◆ TASK INSTRUCTIONS ◆
Output the listing below verbatim, without images.

◆ SOURCE MATERIAL ◆
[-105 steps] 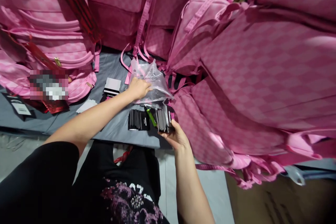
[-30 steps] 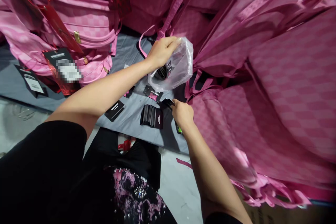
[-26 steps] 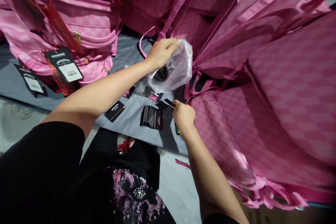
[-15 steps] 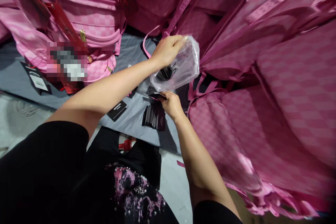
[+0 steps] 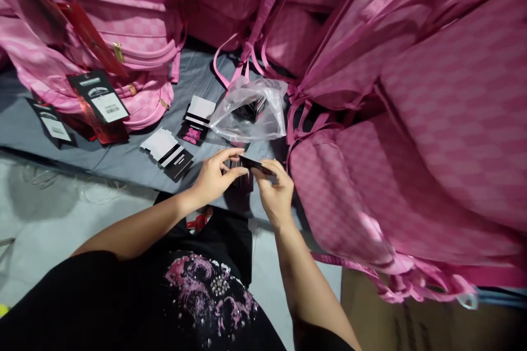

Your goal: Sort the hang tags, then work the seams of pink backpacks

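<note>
"What are the hands doing?"

"The right hand (image 5: 276, 191) is pinching a thin, flat black card (image 5: 259, 165) between thumb and fingers, on the near side of the clear, crinkled plastic bag (image 5: 272, 127). The left hand (image 5: 214, 176) is curving its thumb and fingers toward the card's other end; whether they are gripping it, I can't tell."

"How far along is it looking?"

"Partway, I'd judge. Several groups are already lying outside the bag on the grey cloth (image 5: 102, 162). A close-packed stack of black cards (image 5: 246, 183) is resting on the bag's near side, partly hidden by the hands. A loose group of white and black cards (image 5: 169, 154) is lying to the bag's near left, and some black cards with a pink cartoon figure (image 5: 192, 136) are lying just left of it. As for what's left, the held card isn't being set down yet, and the bag isn't standing empty."

"So what is it containing?"

"A dark bundle of cards (image 5: 249, 112), its edges showing through the plastic; the count is staying unclear."

"Any other containers?"

"A pink checked fabric backpack (image 5: 142, 63) is standing left of the bag, and a larger pink checked backpack (image 5: 448, 142) is filling the right. Neither is showing its inside."
</note>
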Action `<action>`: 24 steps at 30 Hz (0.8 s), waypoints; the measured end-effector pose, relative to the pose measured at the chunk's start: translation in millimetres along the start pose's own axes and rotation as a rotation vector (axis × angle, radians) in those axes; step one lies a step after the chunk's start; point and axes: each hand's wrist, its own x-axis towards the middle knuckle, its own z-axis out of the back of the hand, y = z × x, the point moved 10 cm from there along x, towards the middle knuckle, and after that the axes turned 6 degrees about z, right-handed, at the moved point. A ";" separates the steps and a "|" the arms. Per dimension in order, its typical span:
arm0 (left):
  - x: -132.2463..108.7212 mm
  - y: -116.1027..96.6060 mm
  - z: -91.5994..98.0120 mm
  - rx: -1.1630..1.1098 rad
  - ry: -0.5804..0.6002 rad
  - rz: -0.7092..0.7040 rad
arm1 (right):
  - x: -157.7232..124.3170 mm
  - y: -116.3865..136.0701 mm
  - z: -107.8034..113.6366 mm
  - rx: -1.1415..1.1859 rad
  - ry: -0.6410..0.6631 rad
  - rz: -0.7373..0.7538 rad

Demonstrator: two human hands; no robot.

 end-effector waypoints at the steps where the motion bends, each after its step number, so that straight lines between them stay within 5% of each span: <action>1: -2.8 12.4 -2.1 -0.098 -0.003 0.068 | -5.7 6.1 -6.2 0.048 0.026 -0.013; 5: -5.0 31.8 4.0 -0.352 -0.051 0.207 | -28.8 -2.5 -20.8 0.271 0.078 -0.264; 8: -7.4 35.3 18.1 -0.401 -0.111 0.240 | -31.8 -33.4 -4.5 0.360 -0.069 -0.403; 12: -15.1 47.4 25.8 -0.471 -0.107 0.299 | -15.9 -68.5 28.1 -0.099 -0.083 -0.404; 16: -26.0 67.9 27.1 -0.524 -0.107 0.390 | -8.6 -45.2 32.5 -0.397 -0.034 -0.232; 20: -32.7 83.0 23.3 -0.553 -0.111 0.417 | -30.1 2.9 -13.6 -0.345 0.102 -0.036; 24: -39.0 86.5 28.3 -0.322 -0.169 0.367 | -60.6 11.2 -78.6 -0.210 0.378 -0.081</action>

◆ ANSWER ◆
[-105 steps] 
[-30 steps] 
[-26 steps] 
[-15 steps] 
[+0 steps] 

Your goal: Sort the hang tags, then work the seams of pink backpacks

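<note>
"What are the hands doing?"

"The right hand (image 5: 276, 191) is pinching a thin, flat black card (image 5: 259, 165) between thumb and fingers, on the near side of the clear, crinkled plastic bag (image 5: 272, 127). The left hand (image 5: 214, 176) is curving its thumb and fingers toward the card's other end; whether they are gripping it, I can't tell."

"How far along is it looking?"

"Partway, I'd judge. Several groups are already lying outside the bag on the grey cloth (image 5: 102, 162). A close-packed stack of black cards (image 5: 246, 183) is resting on the bag's near side, partly hidden by the hands. A loose group of white and black cards (image 5: 169, 154) is lying to the bag's near left, and some black cards with a pink cartoon figure (image 5: 192, 136) are lying just left of it. As for what's left, the held card isn't being set down yet, and the bag isn't standing empty."

"So what is it containing?"

"A dark bundle of cards (image 5: 249, 112), its edges showing through the plastic; the count is staying unclear."

"Any other containers?"

"A pink checked fabric backpack (image 5: 142, 63) is standing left of the bag, and a larger pink checked backpack (image 5: 448, 142) is filling the right. Neither is showing its inside."
</note>
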Action `<action>`: 24 steps at 30 Hz (0.8 s), waypoints; the measured end-effector pose, relative to the pose measured at the chunk's start: translation in millimetres along the start pose's own axes and rotation as a rotation vector (axis × angle, radians) in those axes; step one lies a step after the chunk's start; point and axes: each hand's wrist, its own x-axis towards the middle knuckle, its own z-axis out of the back of the hand, y = z × x, the point moved 10 cm from there along x, towards the middle knuckle, and after that the axes turned 6 degrees about z, right-handed, at the moved point. A ";" separates the steps and a "|" the arms. Per dimension in order, its typical span:
arm0 (left):
  - x: -132.2463..108.7212 mm
  - y: -116.1027..96.6060 mm
  - z: -91.5994..98.0120 mm
  - rx: -1.1630..1.1098 rad
  - ry: -0.5804..0.6002 rad
  - rz: -0.7092..0.7040 rad
arm1 (right):
  - x: -157.7232..124.3170 mm
  - y: -116.3865..136.0701 mm
  - z: -107.8034..113.6366 mm
  - rx: -1.1415..1.1859 rad
  - ry: -0.6410..0.6631 rad
  - rz: -0.7373..0.7538 rad

Demonstrator: two human hands; no robot.

 end-effector waypoints at the steps where the motion bends, each after its step number, so that straight lines between them stay within 5% of each span: <action>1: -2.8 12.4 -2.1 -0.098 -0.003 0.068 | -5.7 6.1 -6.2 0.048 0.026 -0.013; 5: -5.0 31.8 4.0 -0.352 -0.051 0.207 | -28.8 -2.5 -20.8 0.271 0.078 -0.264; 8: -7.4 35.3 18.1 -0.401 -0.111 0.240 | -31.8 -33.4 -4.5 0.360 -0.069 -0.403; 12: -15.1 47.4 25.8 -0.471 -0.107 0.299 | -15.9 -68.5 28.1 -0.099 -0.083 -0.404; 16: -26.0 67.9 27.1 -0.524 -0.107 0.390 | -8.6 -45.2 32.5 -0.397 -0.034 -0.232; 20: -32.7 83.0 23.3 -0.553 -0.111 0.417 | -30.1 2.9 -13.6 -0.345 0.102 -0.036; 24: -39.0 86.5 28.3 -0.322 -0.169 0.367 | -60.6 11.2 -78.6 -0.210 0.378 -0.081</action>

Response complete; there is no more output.